§ EXERCISE:
Give back the entries exactly, ending with the "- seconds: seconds" line.

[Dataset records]
[Start of Attachment]
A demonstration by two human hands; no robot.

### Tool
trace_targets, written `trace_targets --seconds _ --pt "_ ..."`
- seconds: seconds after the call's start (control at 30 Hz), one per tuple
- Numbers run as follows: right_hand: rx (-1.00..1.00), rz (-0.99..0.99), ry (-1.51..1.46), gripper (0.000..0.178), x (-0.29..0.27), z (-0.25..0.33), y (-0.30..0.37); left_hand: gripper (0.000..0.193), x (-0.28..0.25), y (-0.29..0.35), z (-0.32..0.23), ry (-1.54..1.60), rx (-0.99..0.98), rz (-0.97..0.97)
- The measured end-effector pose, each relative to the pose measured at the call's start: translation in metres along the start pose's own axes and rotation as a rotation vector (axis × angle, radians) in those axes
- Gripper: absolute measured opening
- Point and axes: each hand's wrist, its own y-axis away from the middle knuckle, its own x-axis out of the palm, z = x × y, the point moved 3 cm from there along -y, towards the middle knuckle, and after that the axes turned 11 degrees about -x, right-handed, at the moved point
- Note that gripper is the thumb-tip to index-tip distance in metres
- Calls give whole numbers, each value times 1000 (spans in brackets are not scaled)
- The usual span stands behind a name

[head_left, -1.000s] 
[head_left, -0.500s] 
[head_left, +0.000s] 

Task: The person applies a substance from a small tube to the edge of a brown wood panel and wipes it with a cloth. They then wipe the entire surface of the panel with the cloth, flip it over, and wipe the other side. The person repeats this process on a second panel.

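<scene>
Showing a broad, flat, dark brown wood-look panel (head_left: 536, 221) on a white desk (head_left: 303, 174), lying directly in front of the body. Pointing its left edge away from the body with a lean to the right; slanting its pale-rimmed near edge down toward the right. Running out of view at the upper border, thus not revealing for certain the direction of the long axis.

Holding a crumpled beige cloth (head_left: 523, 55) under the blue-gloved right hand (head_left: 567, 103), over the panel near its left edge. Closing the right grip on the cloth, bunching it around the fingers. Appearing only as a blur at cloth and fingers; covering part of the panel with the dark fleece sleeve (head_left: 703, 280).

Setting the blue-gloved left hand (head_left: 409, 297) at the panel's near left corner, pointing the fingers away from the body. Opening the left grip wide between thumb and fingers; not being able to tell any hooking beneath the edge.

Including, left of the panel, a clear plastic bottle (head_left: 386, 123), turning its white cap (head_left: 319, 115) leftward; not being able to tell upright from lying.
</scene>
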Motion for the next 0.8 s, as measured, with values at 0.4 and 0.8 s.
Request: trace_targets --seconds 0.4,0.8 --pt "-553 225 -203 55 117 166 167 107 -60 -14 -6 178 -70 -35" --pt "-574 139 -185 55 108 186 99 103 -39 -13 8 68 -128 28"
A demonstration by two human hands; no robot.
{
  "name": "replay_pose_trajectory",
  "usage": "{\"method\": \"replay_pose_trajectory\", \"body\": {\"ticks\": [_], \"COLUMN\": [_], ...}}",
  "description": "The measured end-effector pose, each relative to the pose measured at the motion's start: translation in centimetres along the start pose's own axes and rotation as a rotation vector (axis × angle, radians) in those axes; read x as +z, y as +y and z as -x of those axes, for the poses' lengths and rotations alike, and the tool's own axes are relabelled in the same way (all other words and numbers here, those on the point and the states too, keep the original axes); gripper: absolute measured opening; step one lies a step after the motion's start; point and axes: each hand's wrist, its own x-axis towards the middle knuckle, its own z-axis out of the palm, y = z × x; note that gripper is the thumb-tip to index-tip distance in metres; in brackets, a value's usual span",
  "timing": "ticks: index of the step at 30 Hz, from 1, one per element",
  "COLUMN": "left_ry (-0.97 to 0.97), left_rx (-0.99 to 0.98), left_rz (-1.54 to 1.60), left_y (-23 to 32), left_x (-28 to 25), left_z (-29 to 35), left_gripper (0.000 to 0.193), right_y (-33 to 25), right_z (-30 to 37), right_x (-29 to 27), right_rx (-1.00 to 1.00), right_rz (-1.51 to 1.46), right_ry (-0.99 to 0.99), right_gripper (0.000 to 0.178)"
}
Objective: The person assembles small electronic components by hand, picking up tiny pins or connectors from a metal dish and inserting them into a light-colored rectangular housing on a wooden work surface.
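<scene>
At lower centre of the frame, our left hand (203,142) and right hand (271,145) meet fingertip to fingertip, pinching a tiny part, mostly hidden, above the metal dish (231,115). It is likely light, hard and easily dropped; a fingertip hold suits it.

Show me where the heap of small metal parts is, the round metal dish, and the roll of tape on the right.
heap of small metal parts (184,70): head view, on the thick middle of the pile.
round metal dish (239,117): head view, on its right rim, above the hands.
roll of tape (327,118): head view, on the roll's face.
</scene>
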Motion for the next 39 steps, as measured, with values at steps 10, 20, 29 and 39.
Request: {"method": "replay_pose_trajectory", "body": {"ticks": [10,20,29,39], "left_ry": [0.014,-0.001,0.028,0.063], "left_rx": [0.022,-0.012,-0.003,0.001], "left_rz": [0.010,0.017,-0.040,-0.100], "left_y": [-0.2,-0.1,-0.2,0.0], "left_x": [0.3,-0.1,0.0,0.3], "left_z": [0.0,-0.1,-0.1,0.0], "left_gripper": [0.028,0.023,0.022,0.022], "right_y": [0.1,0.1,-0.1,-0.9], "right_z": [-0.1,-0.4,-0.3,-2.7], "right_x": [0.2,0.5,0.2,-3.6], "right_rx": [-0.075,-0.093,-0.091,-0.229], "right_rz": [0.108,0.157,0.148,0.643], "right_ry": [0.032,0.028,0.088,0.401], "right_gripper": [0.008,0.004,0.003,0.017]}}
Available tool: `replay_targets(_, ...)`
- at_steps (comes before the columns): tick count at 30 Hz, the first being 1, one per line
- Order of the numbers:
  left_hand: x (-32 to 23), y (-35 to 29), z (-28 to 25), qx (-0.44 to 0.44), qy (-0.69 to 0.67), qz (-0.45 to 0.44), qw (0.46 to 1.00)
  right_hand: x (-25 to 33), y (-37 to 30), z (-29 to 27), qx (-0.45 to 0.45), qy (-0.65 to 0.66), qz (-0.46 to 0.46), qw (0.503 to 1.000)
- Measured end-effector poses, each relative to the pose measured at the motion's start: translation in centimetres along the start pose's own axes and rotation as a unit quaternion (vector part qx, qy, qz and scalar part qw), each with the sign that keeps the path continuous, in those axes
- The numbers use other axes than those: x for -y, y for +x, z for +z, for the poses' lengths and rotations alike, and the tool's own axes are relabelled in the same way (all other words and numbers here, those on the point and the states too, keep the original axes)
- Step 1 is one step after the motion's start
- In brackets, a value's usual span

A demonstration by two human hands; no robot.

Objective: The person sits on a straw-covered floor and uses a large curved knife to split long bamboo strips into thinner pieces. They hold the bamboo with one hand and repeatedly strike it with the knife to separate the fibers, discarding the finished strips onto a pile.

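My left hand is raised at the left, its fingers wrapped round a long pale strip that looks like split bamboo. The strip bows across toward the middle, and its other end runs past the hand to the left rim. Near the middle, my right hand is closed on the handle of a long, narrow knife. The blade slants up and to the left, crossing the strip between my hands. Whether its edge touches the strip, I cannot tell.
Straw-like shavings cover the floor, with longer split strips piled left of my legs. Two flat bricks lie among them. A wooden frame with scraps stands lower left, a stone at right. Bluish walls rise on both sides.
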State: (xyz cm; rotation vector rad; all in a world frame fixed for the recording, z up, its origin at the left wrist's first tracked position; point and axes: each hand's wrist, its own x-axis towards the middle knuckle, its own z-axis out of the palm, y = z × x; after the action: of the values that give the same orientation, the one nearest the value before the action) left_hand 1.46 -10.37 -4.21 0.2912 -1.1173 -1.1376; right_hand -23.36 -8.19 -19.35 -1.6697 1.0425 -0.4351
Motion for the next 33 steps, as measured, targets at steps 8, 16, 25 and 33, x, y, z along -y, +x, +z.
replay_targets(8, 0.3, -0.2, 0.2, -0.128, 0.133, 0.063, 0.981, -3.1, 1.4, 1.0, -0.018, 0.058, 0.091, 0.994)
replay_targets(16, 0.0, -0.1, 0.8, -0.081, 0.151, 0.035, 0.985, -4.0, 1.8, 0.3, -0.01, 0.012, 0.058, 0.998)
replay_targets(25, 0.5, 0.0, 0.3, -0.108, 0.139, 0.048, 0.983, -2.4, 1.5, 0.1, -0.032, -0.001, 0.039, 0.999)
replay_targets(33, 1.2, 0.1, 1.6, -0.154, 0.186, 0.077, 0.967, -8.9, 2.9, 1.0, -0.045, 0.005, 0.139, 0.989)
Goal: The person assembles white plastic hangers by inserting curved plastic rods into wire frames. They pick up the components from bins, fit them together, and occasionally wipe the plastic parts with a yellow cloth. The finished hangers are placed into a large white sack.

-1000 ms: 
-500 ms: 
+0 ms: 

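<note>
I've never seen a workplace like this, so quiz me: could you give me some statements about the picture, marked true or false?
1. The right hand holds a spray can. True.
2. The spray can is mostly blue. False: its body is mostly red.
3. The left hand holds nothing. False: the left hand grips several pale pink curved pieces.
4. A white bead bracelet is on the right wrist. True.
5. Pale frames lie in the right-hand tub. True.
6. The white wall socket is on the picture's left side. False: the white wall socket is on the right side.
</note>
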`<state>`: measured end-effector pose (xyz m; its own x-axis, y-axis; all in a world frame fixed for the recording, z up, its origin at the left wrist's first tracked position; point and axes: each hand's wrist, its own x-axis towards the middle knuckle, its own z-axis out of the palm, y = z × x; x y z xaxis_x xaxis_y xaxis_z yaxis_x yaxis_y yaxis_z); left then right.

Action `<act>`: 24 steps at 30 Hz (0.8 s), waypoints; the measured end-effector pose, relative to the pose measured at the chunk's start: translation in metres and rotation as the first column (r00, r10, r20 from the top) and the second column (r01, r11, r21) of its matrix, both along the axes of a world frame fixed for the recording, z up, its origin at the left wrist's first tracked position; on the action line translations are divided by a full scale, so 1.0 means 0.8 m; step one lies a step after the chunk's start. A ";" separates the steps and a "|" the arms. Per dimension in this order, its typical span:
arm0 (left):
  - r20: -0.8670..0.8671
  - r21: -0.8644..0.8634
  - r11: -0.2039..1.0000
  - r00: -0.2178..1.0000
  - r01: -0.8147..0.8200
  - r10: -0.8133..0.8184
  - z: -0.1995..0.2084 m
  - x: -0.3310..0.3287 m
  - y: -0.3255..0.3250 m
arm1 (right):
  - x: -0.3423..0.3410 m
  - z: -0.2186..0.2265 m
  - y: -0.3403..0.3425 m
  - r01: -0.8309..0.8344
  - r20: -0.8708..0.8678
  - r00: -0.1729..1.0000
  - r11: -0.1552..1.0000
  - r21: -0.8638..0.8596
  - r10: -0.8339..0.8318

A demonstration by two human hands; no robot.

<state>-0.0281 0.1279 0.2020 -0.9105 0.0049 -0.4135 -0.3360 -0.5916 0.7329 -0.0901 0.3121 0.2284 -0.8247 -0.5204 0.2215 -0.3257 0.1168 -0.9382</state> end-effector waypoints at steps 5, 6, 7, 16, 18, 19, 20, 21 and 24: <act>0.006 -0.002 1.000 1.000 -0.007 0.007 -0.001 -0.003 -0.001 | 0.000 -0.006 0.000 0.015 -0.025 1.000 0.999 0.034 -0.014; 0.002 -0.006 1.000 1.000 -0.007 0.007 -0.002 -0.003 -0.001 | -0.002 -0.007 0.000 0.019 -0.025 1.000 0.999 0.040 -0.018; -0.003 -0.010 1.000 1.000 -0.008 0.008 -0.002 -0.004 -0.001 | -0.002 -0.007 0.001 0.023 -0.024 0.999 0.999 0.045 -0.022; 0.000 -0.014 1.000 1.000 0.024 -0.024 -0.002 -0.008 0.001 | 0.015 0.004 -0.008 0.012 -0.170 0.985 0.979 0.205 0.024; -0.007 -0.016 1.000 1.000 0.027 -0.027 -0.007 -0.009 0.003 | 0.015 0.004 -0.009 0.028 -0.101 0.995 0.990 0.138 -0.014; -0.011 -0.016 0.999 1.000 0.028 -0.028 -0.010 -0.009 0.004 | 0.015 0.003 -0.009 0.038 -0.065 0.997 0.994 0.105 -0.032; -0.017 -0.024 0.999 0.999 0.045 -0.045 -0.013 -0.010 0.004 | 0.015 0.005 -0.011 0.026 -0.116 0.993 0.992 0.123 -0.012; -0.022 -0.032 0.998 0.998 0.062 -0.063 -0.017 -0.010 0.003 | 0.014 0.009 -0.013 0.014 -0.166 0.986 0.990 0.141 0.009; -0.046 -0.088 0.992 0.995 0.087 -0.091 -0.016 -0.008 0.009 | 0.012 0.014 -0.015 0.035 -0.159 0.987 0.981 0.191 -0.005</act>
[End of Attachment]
§ RESULT FOR THIS TASK:
A demonstration by two human hands; no robot.

### Tool
trace_targets, written `trace_targets --seconds _ --pt "_ ..."`
- seconds: seconds after the call's start (control at 30 Hz), one per tuple

What this exercise required has been given in full.